An image from the title page of Terry Goodkind’s best-selling fantasy epic “Wizard’s First Rule”. We’d be at bit wary of standing around on that stone-slab bridge to be honest. [PT]
However, for purposes of this essay, the important part is the rule itself:
“Wizard’s First Rule: people are stupid.”
“People are stupid; given proper motivation, almost anyone will believe almost anything. Because people are stupid, they will believe a lie because they want to believe it’s true, or because they are afraid it might be true. People’s heads are full of knowledge, facts, and beliefs, and most of it is false, yet they think it all true. People are stupid; they can only rarely tell the difference between a lie and the truth, and yet they are confident they can, and so are all the easier to fool.”
Does this not aptly describe the belief that the dollar will lose its reserve status, will collapse relative to other paper currencies and is facing imminent hyperinflation with a skyrocketing gold price?

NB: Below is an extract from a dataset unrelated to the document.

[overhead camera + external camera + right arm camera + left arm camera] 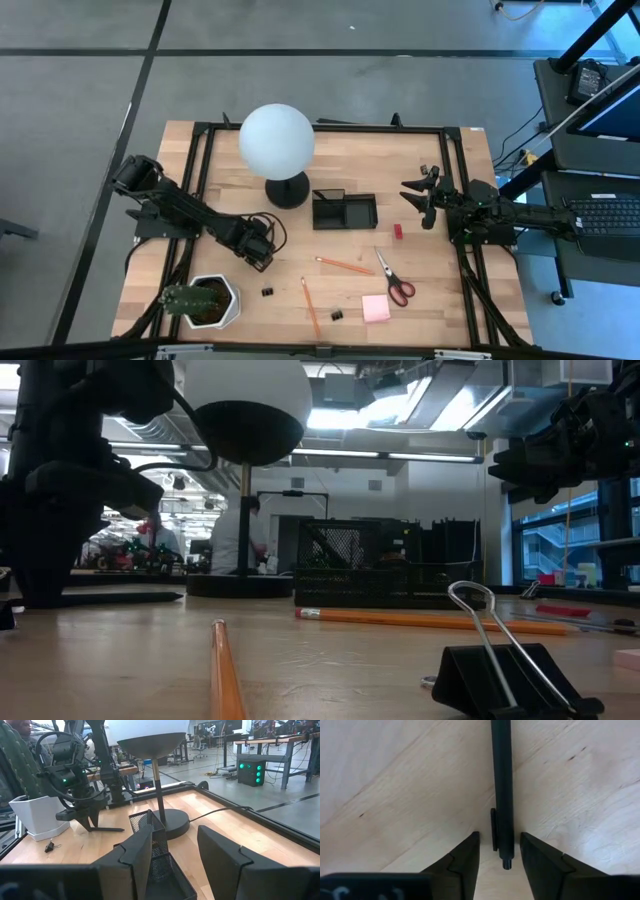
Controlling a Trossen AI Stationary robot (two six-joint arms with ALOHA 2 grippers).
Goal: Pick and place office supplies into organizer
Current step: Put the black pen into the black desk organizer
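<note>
A black pen lies flat on the wooden table. My left gripper points down over the pen's clip end, open, with one finger on each side and a gap showing on both sides. In the high view this gripper is at the table's left, near the plant. The black organizer stands at mid table. My right gripper waits open at the right, held level above the table with nothing between its fingers. Two orange pencils, red-handled scissors, a pink sticky-note pad and a red block lie on the near half.
A white globe lamp on a round black base stands just left of the organizer. A plant in a white pot sits at the near left corner. Two small binder clips lie near the front edge.
</note>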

Both motivators apply here. The gold community wants to believe it, because that means that gold will go up. To $10,000 or as that speaker at Freedom Fest 2017 confidently predicted: $65,000. Everyone with a few gold Eagles in his sock drawer will be rich.
And those who put a few hundred thousand bucks into gold will be Seriously Rich. A real Fat Cat! Like with Ferraris, and chauffeur-driven Rolls Royces, and everything.
You know the old gold rocket story by now – the seriously rich part comes with the qualifier “not yet” at a minimum. No-one would really be happy in a world in which gold suddenly rockets to high 5-digit numbers, let alone “rich”. Still, if it does happen, possession of gold will at the very least afford protection and since things generally don’t go from A to Z overnight, there should be plenty of opportunity to make profits along the way. Keep in mind that this will nevertheless require quite a bit of judicious maneuvering, nothing is going to fall into anyone’s lap (just ask the ghost of Hugo Stinnes how utterly wrong speculation on inflation can go if one isn’t careful). [PT]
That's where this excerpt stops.